The mazoku flow chart might be nicely organized, but Slayers is more winning when it revels in its physical comedy and exaggerated mannerism of the characters, offset against a world that affords all manner of zany creatures and societies. For better or worse, Slayers has never met a running gag it didn't like. From fishpeople to the episode naming scheme, Slayers Revolution continues the franchise tradition of being abound in call-backs.
A bit off the effectiveness of what wasn't Slayers' strong suit to begin with isn't going to fundamentally damage the anime. Irritable Lina and thick Gourry might as well be a sand-up comedy pair. They're basically the tsukkomi and boke of manzai duo. So, while you might not know how Gourry lost his sword of light, even if Slayers re-juggles some bits into the routine, the danger is that a franchise fan might tire of the latest iteration of Lina and Gourry fencing forks over the last bit of food and not that the gag is inaccessible.

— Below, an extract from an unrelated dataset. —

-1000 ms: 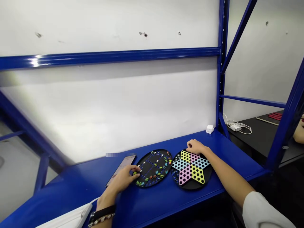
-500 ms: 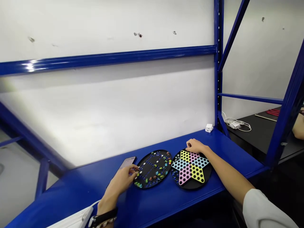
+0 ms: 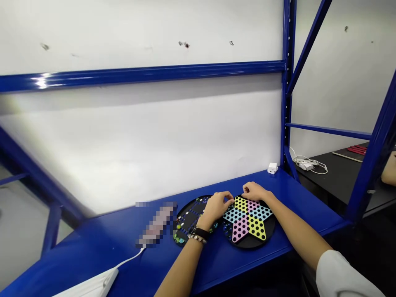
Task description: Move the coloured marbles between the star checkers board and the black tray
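My left hand point(image 3: 215, 209) hangs over the right side of a round black marble board point(image 3: 189, 220), its curled fingertips close to the left arm of a star-shaped Chinese checkers board point(image 3: 247, 218). The fingers hide whether it holds a marble. Coloured marbles lie in the black board's holes, partly hidden by my wrist. The star has yellow, pink, pale blue and black-dotted arms on a round black base. My right hand point(image 3: 254, 191) rests with curled fingers at the star's far edge, touching the board.
A pixelated phone point(image 3: 156, 225) lies left of the boards, with a white cable point(image 3: 126, 259) running to a white device point(image 3: 93, 285). A white adapter point(image 3: 272, 168) stands on the blue shelf point(image 3: 123, 243). Past the blue upright, another person's hand point(image 3: 389, 173) shows beside a black table point(image 3: 334, 177).
My left hand has moved right, from the phone side of the marble board to the gap between the boards. The phone is now uncovered. My right hand has stayed in place.
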`<state>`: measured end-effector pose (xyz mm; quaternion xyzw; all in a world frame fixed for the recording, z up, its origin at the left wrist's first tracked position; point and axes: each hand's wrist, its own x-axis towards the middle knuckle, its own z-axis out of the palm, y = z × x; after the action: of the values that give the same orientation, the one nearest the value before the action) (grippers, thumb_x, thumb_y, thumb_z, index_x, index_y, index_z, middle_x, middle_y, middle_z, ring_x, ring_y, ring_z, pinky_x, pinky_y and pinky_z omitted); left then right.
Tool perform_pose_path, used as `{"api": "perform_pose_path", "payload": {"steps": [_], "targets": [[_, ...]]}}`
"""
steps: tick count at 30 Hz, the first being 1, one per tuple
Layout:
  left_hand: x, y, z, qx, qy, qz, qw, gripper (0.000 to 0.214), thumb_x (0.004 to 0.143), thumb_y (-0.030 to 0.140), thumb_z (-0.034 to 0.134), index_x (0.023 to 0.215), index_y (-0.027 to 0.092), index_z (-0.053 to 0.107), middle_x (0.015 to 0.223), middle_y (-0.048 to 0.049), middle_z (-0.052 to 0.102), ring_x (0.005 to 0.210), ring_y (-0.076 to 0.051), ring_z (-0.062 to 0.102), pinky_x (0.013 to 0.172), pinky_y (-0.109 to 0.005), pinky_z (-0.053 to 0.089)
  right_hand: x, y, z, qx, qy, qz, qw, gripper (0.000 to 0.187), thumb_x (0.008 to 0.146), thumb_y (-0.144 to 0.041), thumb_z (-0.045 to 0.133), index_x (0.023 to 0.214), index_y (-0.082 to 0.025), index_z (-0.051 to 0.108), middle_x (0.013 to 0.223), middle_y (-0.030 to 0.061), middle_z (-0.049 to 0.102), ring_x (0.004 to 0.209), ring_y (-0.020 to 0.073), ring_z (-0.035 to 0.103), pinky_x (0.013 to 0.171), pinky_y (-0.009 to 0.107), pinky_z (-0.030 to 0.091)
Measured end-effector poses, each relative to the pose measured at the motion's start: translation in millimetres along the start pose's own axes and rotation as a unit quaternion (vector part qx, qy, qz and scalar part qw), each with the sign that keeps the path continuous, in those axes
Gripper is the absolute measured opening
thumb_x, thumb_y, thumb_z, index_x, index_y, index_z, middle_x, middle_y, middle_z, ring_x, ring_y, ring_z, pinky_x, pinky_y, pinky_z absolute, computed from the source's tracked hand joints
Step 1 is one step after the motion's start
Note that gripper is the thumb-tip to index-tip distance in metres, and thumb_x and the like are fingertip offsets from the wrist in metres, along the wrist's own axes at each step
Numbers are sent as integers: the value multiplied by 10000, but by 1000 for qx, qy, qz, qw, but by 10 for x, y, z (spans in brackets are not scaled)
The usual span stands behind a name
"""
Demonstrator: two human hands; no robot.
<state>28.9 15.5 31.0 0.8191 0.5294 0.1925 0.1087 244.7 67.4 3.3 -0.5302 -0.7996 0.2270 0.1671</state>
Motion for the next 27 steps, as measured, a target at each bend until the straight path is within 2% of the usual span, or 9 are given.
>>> {"api": "perform_pose_path", "payload": {"steps": [5,9,12,16,20,22,27], "targets": [[-66,-112,88,3,14,-8,1000,294,881,468,550,882,248,746,874,-25,743,805,-193,654,705,-276,463,-10,-19,-14,10,-11,10,1000,220,789,-284,618,644,-185,486,666,-22,551,618,98,475,563,221,295],[-171,-159,39,17,4,25,1000,311,925,444,497,900,253,742,1024,-22,720,915,-186,650,767,-271,471,-8,-10,-9,11,-9,10,1000,217,787,-278,608,636,-186,481,658,-19,546,603,99,471,551,223,291],[-184,-132,35,52,-13,50,997,290,940,398,485,905,256,735,1089,-18,693,958,-184,644,799,-271,468,-5,-7,-1,8,-8,3,1000,203,777,-268,606,636,-185,486,654,-19,551,604,100,476,550,221,292],[-180,-58,79,68,12,9,998,266,920,400,505,972,243,715,1068,-41,681,956,-198,638,791,-277,477,-8,-15,4,9,-5,12,1000,195,772,-270,617,642,-182,500,655,-20,557,615,100,482,559,219,295],[-179,-56,113,36,9,49,998,289,940,392,460,1030,257,699,1080,-31,666,967,-188,628,848,-289,483,-11,-20,-1,15,-5,3,1000,213,779,-285,616,635,-185,495,651,-22,560,596,99,480,553,224,302],[-175,-99,95,32,25,53,998,313,961,366,415,1043,255,696,1093,-28,662,992,-185,623,874,-290,479,-12,-23,-8,20,-2,3,1000,221,790,-303,619,641,-186,505,660,-18,573,604,102,491,558,224,311],[-178,-334,-53,87,106,-7,991,381,975,239,326,1164,220,657,1163,-61,650,1049,-212,611,890,-305,474,-21,-28,-35,21,18,19,999,223,823,-329,620,674,-185,538,699,-1,609,644,112,526,585,231,337]]}}
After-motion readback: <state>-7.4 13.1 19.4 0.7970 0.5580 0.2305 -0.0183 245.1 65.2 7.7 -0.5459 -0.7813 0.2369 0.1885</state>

The synopsis of Slayers Revolution effectively captures the franchise's wackiness. Lina had expected that the world would always have bandits "like cockroaches. Having managed to bulldoze most of the bandits, Revolution finds Lina leaving that resource fallow. Instead, she and Gourry are on the high seas, lobbing fire balls at Jack Sparrow and his kind.

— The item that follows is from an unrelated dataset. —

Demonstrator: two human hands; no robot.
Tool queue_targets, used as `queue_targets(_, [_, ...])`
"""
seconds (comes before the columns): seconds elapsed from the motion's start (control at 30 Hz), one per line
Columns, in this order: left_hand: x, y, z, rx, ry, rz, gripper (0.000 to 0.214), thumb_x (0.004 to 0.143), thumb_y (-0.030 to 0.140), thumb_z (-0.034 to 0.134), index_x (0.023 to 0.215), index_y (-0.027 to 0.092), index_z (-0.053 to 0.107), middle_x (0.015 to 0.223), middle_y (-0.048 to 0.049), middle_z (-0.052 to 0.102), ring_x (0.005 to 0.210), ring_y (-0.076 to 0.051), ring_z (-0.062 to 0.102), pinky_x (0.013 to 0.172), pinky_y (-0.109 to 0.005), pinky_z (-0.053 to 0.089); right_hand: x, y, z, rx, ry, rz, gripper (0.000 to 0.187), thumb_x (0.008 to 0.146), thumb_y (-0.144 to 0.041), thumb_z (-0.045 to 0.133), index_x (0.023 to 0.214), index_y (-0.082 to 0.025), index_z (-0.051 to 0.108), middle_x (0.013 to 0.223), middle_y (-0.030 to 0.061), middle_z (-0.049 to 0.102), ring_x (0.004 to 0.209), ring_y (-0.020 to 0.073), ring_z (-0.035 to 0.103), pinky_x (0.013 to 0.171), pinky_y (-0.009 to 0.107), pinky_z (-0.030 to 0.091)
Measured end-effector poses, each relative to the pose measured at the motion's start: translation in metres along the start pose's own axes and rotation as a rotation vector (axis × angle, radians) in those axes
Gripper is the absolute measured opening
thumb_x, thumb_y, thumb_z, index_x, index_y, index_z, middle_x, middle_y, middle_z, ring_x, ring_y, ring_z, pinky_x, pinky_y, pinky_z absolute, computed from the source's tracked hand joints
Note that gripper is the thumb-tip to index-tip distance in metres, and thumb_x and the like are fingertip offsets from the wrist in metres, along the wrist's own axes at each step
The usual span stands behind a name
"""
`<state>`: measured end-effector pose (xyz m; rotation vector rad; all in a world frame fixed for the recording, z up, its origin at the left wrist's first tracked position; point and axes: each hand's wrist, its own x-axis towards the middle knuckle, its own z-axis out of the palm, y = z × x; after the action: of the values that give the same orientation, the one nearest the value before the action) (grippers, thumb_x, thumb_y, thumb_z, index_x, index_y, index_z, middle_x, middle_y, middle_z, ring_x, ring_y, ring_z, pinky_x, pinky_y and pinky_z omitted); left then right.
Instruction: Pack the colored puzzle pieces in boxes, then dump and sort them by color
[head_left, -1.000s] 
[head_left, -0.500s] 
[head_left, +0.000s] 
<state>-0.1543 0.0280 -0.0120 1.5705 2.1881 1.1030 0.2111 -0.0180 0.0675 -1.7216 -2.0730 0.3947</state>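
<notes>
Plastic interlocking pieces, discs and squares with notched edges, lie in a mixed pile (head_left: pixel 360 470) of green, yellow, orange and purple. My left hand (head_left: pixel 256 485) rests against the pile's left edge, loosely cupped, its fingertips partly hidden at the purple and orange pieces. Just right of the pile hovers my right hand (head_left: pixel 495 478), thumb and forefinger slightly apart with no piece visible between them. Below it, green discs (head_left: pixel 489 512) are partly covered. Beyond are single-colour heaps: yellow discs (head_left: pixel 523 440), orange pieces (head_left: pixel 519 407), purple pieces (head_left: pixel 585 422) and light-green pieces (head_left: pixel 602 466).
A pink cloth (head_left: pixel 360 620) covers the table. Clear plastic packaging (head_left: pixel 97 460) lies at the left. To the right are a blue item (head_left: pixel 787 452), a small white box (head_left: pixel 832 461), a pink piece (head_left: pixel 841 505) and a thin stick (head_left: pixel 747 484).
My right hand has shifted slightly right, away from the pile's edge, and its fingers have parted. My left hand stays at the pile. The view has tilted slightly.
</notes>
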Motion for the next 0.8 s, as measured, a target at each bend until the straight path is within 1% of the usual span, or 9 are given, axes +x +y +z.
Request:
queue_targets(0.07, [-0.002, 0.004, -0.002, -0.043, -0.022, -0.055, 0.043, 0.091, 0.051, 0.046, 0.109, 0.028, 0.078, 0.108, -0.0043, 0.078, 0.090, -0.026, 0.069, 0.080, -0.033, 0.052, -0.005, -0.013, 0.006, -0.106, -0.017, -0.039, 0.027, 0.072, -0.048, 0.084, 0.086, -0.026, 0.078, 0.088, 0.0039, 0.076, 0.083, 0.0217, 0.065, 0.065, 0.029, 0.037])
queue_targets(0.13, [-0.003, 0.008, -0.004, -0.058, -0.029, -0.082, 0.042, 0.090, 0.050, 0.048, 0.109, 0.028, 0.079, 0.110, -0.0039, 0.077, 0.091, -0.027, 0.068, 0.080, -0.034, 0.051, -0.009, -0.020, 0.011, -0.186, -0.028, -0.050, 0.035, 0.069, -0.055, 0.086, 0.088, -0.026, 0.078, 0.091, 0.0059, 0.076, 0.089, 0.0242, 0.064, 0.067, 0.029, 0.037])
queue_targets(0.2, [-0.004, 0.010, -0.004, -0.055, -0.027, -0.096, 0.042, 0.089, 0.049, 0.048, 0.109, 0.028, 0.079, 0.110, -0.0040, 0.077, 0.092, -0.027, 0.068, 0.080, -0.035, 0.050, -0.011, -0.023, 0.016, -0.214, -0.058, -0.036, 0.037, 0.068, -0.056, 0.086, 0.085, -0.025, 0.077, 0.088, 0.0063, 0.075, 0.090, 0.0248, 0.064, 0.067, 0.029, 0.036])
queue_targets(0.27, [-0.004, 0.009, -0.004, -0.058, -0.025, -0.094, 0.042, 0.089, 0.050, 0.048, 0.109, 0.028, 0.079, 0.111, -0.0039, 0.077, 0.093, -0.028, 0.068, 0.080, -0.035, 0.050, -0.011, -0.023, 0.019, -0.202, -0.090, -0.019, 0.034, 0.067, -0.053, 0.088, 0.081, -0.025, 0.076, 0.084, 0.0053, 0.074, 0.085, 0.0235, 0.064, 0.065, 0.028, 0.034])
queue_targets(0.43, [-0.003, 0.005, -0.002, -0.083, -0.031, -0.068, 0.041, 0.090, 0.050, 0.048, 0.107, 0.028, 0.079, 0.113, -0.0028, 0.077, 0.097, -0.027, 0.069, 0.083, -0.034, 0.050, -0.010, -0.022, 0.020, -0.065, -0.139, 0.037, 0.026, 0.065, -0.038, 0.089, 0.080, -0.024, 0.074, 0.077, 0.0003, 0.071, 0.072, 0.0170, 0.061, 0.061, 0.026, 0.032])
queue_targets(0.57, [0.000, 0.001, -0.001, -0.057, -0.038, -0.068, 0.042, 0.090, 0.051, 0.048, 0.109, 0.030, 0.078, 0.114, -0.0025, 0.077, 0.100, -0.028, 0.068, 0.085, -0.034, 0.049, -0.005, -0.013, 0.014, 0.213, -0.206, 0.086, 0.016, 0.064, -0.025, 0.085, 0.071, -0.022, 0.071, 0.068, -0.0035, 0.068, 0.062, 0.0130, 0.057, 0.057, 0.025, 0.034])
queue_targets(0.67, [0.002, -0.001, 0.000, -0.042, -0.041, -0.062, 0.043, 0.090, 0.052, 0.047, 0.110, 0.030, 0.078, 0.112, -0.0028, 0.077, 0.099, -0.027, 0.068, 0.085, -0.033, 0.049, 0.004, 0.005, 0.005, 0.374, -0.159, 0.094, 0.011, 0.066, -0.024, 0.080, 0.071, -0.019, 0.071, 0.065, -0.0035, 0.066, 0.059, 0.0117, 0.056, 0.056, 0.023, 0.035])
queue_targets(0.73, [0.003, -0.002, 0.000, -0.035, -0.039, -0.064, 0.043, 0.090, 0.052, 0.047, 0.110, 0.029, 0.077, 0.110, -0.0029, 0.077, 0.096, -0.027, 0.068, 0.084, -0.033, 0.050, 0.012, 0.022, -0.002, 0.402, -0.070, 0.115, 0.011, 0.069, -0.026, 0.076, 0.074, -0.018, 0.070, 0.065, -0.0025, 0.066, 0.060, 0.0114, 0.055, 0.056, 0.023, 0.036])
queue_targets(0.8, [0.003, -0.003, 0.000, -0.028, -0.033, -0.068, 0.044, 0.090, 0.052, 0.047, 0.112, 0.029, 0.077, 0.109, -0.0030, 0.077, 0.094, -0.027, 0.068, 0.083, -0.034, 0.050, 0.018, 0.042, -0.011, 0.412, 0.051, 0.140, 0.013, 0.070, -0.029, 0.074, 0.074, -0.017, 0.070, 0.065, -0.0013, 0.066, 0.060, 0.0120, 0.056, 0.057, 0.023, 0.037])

While terrorizing a pirate fleet, a navel armada shows up. Though these are ostensibly her people, they manage to bring an end to her pirate hunting adventures, partially because the navy destroys Lina's ship, but also because Amelia and Zelgadis bring Inspector Wizer with them.

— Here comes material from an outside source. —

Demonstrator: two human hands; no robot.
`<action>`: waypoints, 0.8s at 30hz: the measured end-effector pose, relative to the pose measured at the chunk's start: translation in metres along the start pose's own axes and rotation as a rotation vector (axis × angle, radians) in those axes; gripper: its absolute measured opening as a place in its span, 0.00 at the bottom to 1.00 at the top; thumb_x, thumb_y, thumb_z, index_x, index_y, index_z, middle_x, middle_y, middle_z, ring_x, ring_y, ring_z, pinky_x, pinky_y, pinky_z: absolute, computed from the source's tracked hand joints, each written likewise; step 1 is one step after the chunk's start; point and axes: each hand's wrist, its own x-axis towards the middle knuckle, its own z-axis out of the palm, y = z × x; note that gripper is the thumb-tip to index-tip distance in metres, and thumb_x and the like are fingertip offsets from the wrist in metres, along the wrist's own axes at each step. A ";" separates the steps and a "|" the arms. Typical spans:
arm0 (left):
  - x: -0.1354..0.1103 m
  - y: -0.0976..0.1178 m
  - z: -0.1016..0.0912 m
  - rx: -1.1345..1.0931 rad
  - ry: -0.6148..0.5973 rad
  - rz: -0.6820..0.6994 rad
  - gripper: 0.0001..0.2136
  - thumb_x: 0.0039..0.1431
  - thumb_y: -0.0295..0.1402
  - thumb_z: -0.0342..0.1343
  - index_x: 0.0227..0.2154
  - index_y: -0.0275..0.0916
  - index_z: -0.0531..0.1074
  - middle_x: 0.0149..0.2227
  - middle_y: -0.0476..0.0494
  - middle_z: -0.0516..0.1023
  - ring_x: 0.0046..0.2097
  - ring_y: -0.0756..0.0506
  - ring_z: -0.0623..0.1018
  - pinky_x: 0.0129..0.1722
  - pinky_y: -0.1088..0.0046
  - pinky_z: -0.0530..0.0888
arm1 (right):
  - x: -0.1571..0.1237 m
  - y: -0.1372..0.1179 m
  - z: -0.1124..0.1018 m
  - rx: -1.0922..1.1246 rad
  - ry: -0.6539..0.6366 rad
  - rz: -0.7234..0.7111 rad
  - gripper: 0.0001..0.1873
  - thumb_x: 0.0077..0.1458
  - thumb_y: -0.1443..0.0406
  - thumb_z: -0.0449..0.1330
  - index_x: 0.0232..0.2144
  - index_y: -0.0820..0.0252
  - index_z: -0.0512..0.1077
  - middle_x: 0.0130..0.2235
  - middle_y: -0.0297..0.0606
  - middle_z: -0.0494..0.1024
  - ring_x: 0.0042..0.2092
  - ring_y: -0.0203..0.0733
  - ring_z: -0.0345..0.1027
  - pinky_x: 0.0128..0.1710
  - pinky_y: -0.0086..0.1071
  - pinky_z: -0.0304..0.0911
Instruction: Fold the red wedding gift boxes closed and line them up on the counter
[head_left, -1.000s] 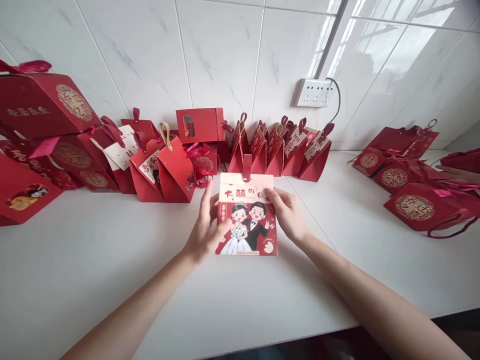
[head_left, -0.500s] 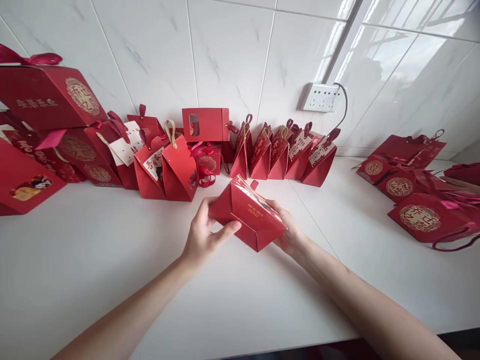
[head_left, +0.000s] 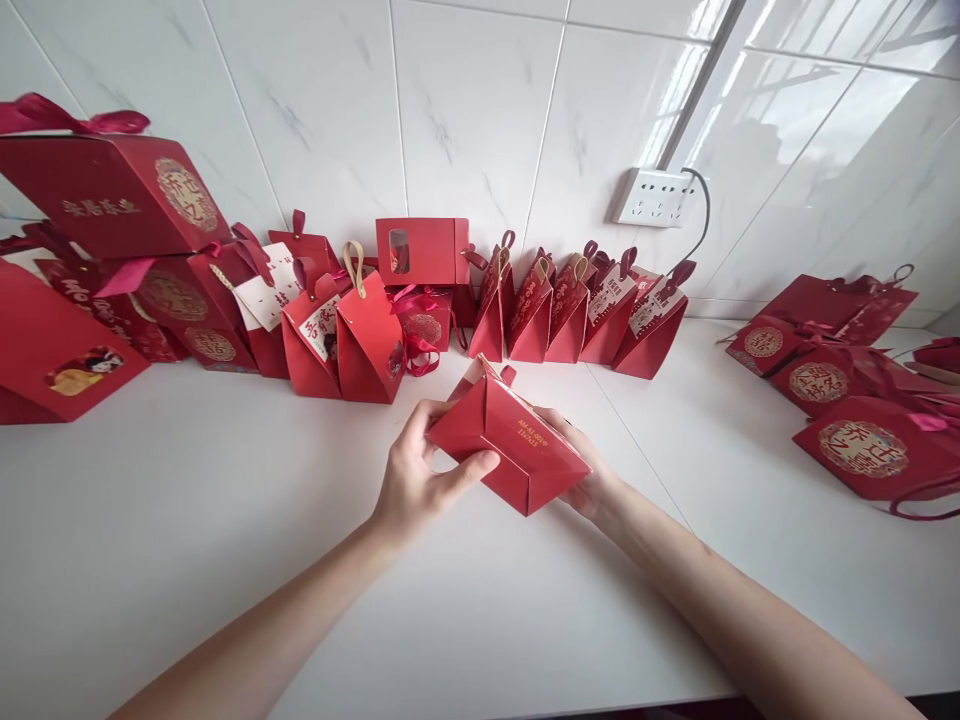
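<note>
Between my two hands is a red gift box (head_left: 517,437), tilted so that its base, with small gold print, faces me. My left hand (head_left: 427,465) grips its left end, thumb lying across the base and fingers behind. My right hand (head_left: 589,465) is wrapped round the right end, its fingers mostly hidden behind the box. A small ribbon loop pokes out at the box's far side. Beyond it, a row of narrow red gift boxes (head_left: 574,310) with ribbon loops stands on the white countertop (head_left: 360,600).
More red boxes and bags (head_left: 345,335) stand at the left, with a large ribboned box (head_left: 112,190) stacked on others. Several round-emblem boxes (head_left: 862,440) sit at the right. A white power strip (head_left: 652,197) with a cable is on the tiled wall (head_left: 472,100).
The held box has tipped a little further, showing more of its base and less of its printed side. The whole view has shifted slightly, so the surroundings appear further right.
</note>
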 end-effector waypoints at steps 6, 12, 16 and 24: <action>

Unbeknownst to Lina's allies, this self satisfied lawmen, one of Revolution's new characters, is tasked with arresting Lina Inverse for the crime of being Lina Inverse. Turns out that someone or something has been using Lina's trademark tactics to destroy his patron's magic tank advanced weapons systems. Handcuffs or even platoons of armored knights aren't the kind of measures to present much of a challenge to Lina, but Wizer and the forces at his disposal do manage the not particularly difficult task of driving Lina into an acute state of annoyance.
Slayers, particularly before they get into their final, existence threatening battle, constructs cabals of odd antagonists. In Revolution's case, there's a gowned and frill collared marquess whose crimes include profiteering on tragedy and getting a little too enthusiastic in who sword dueling, a tiger beastman, an incongruously present maid, a dog person roundhead and his cat person companion, and black clad, spikey haired assassin this last character didn't original in Revolution, and it's not universally an issue, but he is an example of how the anime features some instances of dull, unappealing character design.
And, Xellos the popular trickster priest from Slayers Next and Try is present to make matters more difficult for all involved. Revolution brings back all that could be hope for from a Slayers revival.
It's a spirited fantasy that discernibly enjoys its boisterous characters. While set in a world rigorously defined by a system of magic that could have been brought from or brought to a game, it delights in launching into ideas that really don't make a ton of sense, such as serial pet-knappers or putting the characters into a cruise ship who-done-it.
The belligerent, red headed female is another Hayashibara role and isn't too far divorced from Lina. Anime has far fewer fiery leading ladies, with a bit of a fang and temper than it did when Megumi Hayashibara was voicing the majority of them. Or, rather it does, but now the point is to see those character softened, generally by a male lead.
As such, it's fun to see eternally selfish, uncompromising Lina back in the mix. Yet, I'm not quite sure that Revolution treats Lina as well as previous Slayers incarnations did. I do remember that something like the second episode ever of the anime featured the character tied up and force-kissed by a fishman because she temporarily lost the ability to cast spell due to the onset of her period.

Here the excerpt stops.